European candidates urged to become 'voice of small business'

The Federation of Small Businesses (FSB) is to host husting for North East European Parliament candidates

FSB North East regional chairman Ted Salmon
FSB North East regional chairman Ted Salmon

The Federation of Small Businesses (FSB) in the North East is calling on all candidates in the forthcoming European Parliament elections to be the voice of small businesses in the European Union.

This is the message FSB members and guests will be putting to the region’s candidates at a European hustings event on Tuesday, April 29, at Hardwick Hall.

FSB members are calling on the next Parliament of the European Union to:

* break down barriers in the Single Market and reduce the effects of burdensome laws on the smallest businesses

* give small firms the best chance to be successful by creating a culture of entrepreneurship and

* ensure important trade deals like the upcoming EU-US negotiations support the growth aspirations of small firms

Confirmed attendees from the political parties are Judith Kirton Darling (Labour), Martin Callanan (Conservative), Angelika Schneider (Liberal Democrat) and Phillip Broughton (UKIP).

Ted Salmon, FSB North East regional chairman, said: “We’re delighted that the potential future MEPs in the North East have agreed to take part in our hustings event on April 29.

“Small businesses are critical to the sustained economic recovery in the North East and the wider European economy.

“Our event is a great opportunity for businesses to put questions on how their future representatives will ensure that they champion small businesses in the European Union.

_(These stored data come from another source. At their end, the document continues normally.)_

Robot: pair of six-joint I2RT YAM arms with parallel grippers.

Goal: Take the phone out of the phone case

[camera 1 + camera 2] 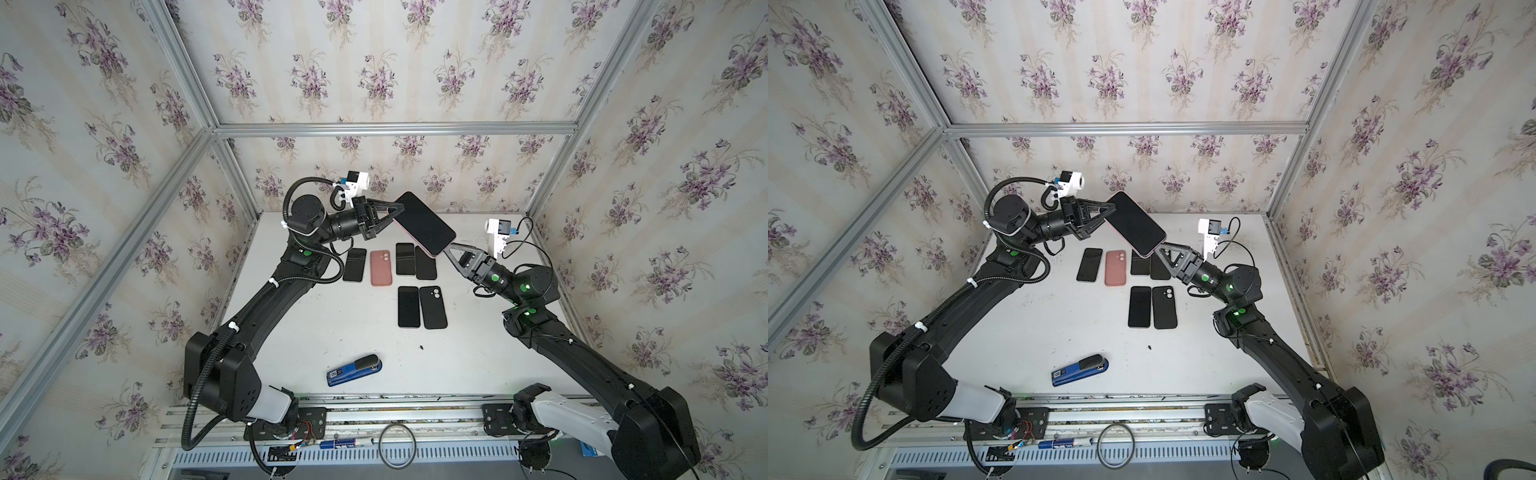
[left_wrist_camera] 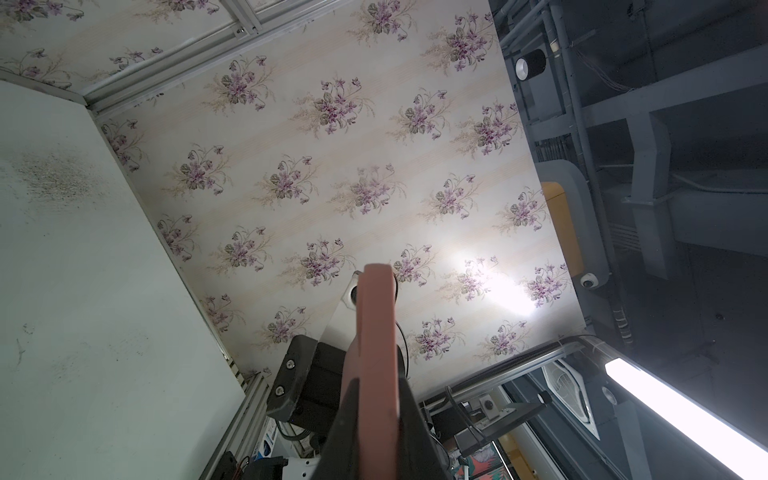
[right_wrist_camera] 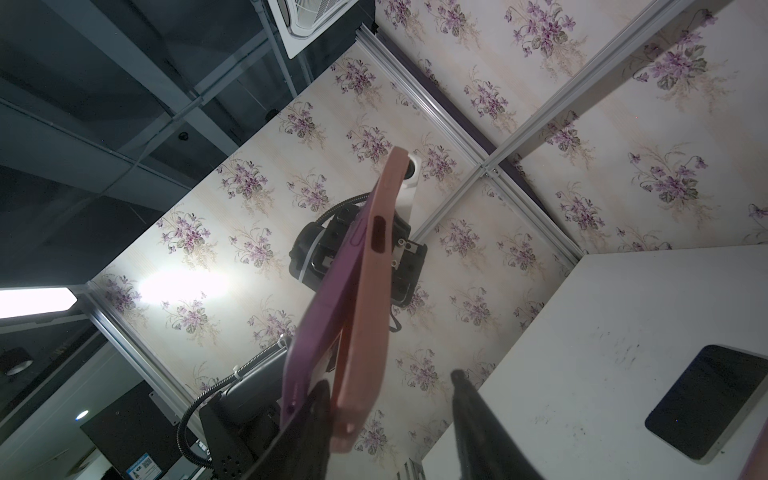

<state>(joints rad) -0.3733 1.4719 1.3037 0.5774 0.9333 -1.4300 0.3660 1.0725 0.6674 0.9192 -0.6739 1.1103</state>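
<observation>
Your left hand (image 1: 397,212) is clamped on one end of the black-screened phone in its pink rubbery case (image 1: 424,224), holding it up off the white surface (image 1: 332,324). Your right hand (image 1: 449,248) sits at the opposite end, fingers apart around that corner.

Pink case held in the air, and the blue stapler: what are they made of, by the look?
Case: probably silicone or soft plastic. It has a matte pink skin, no glare, rounded edges and a moulded cutout.
Stapler: looks like a blue plastic body with a black top. Any metal parts are too small to tell.
</observation>
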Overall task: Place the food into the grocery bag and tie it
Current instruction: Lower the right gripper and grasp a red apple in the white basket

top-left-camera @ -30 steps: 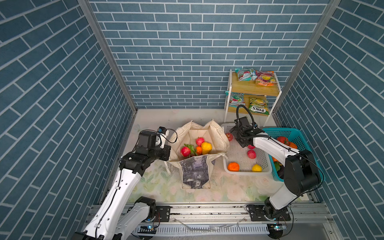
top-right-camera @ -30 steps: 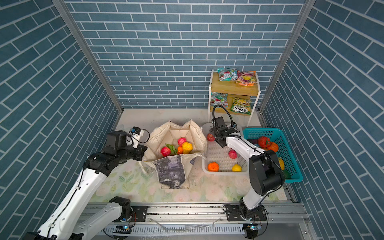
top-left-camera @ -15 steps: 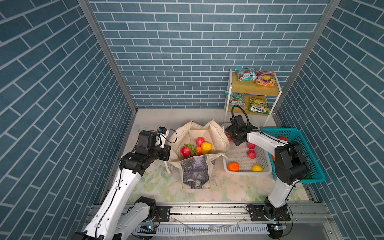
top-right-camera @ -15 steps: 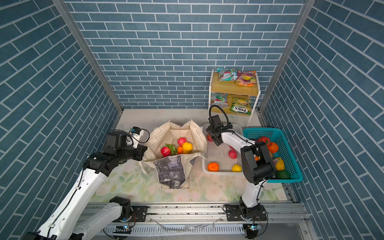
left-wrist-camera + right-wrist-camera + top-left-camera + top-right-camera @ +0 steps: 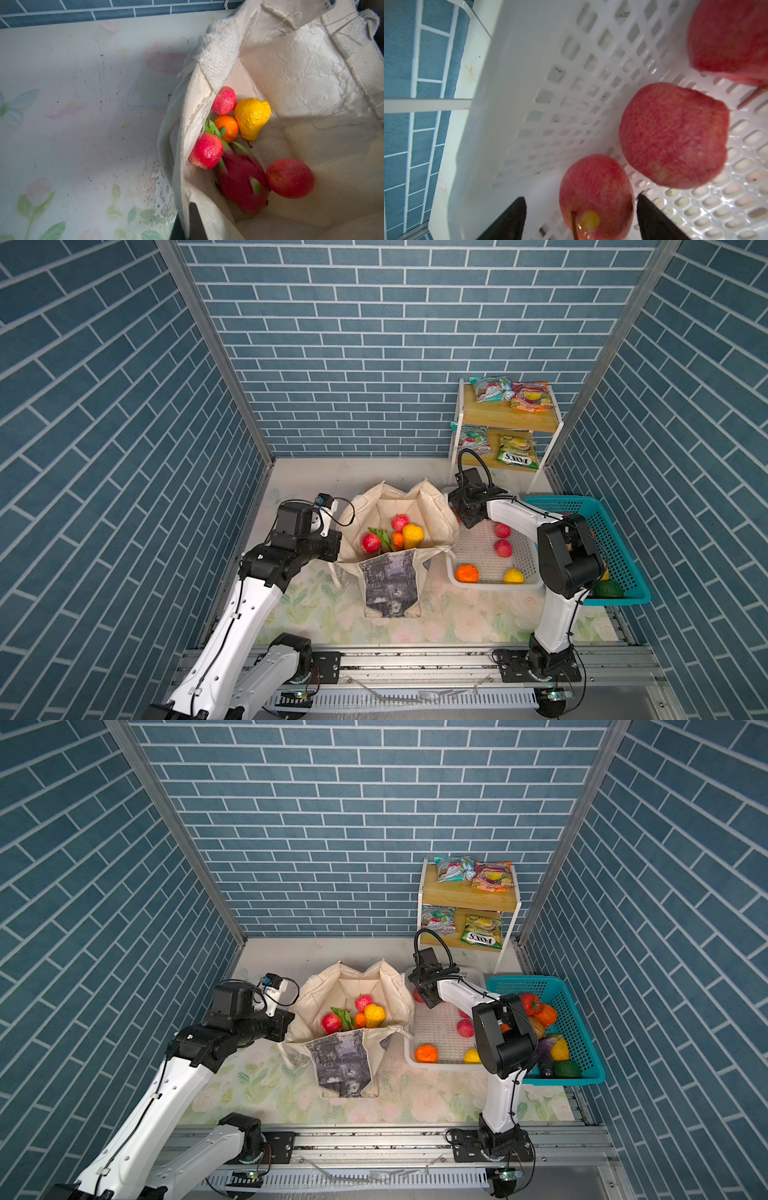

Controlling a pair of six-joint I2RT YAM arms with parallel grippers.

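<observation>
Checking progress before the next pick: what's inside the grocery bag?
Three red apples, an orange, a yellow pear and a dragon fruit lie in the grocery bag. Anything beneath them is hidden.

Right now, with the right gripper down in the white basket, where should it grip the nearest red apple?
Across its round flanks, coming from above along the present line. The open right gripper straddles that red apple, the stem lies between the fingers, not under either, and the neighbouring apple sits beyond the closing path.
</observation>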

“North East firms have benefited from the lifting of trade barriers and the free movement of goods and services that stem from the creation of the Single Market.

“However, the EU needs to reform further to ensure our businesses are able compete with emerging powers in today’s global economy.

“We want to see measures to accelerate the completion of the Single Market and a more flexible, proportionate approach taken towards regulation that hits small firms hardest, and is often cited by FSB members as a key concern affecting their growth aspirations.”